Ses bottines en cuir de dragon usées jusqu’à la fibre piétinèrent nerveusement les couloirs des bureaux. En passant, son reflet dans le miroir lui informa que sa tentative de rafistolage du chignon mal noué qui siégeait sur son crâne était un échec. Quant aux légères cernes qu’elle arborait, elles n’inspiraient pas vraiment la tête d’une recrue à la vie saine. Pourtant la brune avait fait des efforts considérables pour paraître volontaire à partir d’un bon pied.
Cette convocation avec son futur chef, Tara ne savait pas comment l’appréhender.
Depuis que Price l’avait pour ainsi dire délogée de son aile protectrice, Tara s’était retrouvée presque seule contre tous. Investie de ce sentiment sûrement infantile que personne n’oserait se rebiffer contre l’avis sans appel d’un Auror aussi influent dans son service que Lloyd, l’écossaise s’était préparée à s’habituer aux regards insistants des plus âgés et aux jugements non-dits d’autrui.
Alors quand on lui avait annoncé qu’on lui donnait une autre chance – quand la porte quasiment refermée sur elle s’était rouverte pour laisser entrevoir un filet d’espoir -, la jeune fille avait eu bien de la peine à y croire. A la sensation infinie du soulagement s’était succédée celle plus pernicieuse de la méfiance. Tout cela était un peu trop beau pour ne pas contenir un piège qui ne se dévoilerait que trop tard. Rares étaient les repêchés dans ce type de domaine : est-ce qu’on attendait d’elle qu’elle change radicalement d’attitude par tous les moyens quitte à lui faire subir une pression folle ? Est-ce qu’ils allaient au contraire essayer de la faire taire en la plaçant dans une des branches du Département les plus ennuyeuses en espérant que sa carrière ne s’envole jamais et qu’elle croupisse dans un coin reculé de l’open space à ne traiter que des disparitions de Nifleurs domestiqués ? Au final, est-ce que Price n’allait pas tenter de faire taire ce qu’il avait considéré comme un échec aux yeux de tout le reste des Aurors ? D’une manière ou d’une autre, la sang-mêlée n’avait aucun moyen de savoir à quelle sauce elle serait mangée.
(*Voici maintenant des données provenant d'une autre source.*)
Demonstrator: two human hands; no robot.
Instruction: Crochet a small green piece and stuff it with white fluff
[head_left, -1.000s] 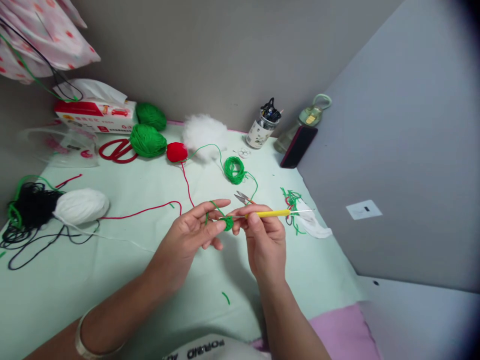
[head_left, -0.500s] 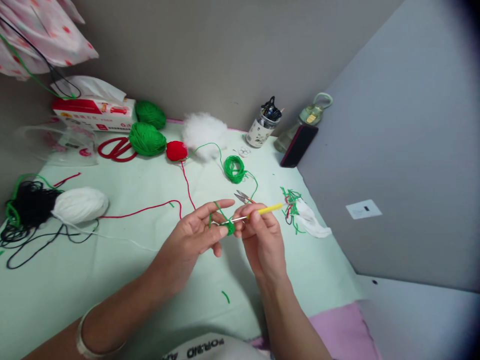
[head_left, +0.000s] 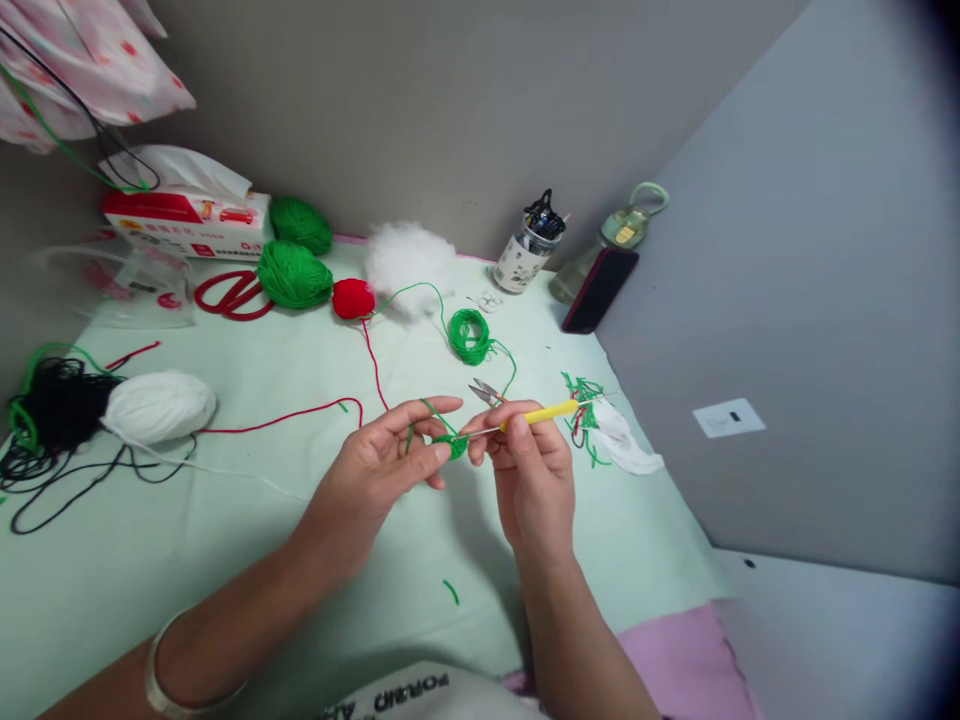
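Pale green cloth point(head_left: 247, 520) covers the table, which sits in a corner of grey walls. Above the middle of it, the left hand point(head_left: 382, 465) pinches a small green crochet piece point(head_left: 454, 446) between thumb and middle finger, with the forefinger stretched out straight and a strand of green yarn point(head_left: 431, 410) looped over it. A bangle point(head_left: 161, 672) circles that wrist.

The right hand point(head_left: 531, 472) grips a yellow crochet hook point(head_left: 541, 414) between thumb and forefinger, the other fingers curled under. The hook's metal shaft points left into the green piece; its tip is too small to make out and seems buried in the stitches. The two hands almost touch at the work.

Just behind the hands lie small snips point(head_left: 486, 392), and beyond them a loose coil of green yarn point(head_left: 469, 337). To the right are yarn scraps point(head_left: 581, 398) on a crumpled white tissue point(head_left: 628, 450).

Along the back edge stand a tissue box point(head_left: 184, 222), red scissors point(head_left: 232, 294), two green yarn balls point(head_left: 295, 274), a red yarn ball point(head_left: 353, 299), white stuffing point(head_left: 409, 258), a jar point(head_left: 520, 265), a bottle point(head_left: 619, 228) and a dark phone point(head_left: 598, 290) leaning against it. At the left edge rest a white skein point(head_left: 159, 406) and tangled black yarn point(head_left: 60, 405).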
Fumer plusieurs cigarettes d’affilée ce matin n’avait pas calmé les dizaines d’interrogations qui transformaient sa cervelle en bouillie confuse. Alea jacta est, disait bien cette vieille maxime latine : elle n’avait plus le temps ni l’envie de fuir, et surtout pas d’autre choix que de saisir à pleines mains la minuscule opportunité qu’on lui laissait de sauver son destin. Etre Auror, c’était tout ce qu’elle s’imaginait faire, et sans ça … Tara n’avait aucunement besoin d’imaginer ce à quoi sa vie ressemblerait.
La salle de réunion qu’on lui avait indiqué dans la note de service en arrivant lui faisait à présent face. Elle toqua trois fois à la porte avant de finalement l’ouvrir. Valentine l’attendait déjà, assis, quelques dossiers négligemment entassés devant lui. L’ex-Serpentarde n’eut même pas à y poser le regard pour deviner que tous ces parchemins parlaient nécessairement d’elle et de son parcours ; aussi se contenta t-elle d’hocher la tête en signe de salutation, ses lèvres laissant échapper un « Bonjour » peut-être un peu trop solennel pour elle, si peu formelle.
Ses yeux alternèrent entre la chaise vide face à son interlocuteur et le visage de ce dernier avant qu’elle ne s’assoit finalement. Elle nota ses yeux d’un bleu d’acier, ses traits visiblement plus burinés que la plupart des bureaucrates du service et surtout la barbe bien moins rasée que celle de Price – tout ça semblait presque ressembler à de multiples signaux que les choses s’annonçaient moins graves que prévu pour elle. « Vous vouliez me voir ? » Ce n’était pas véritablement une question, plutôt une façon plate de commencer la … Discussion ? Les hostilités ? Là encore la jeune apprentie ne pouvait compter que sur ce qu’on lui avait dit et ce qu’elle avait entendu de lui ; autant dire qu’elle n’avait rien d’autre que sa fidèle intuition pour savoir si Trevelyan Valentine était le mentor qu’il lui fallait.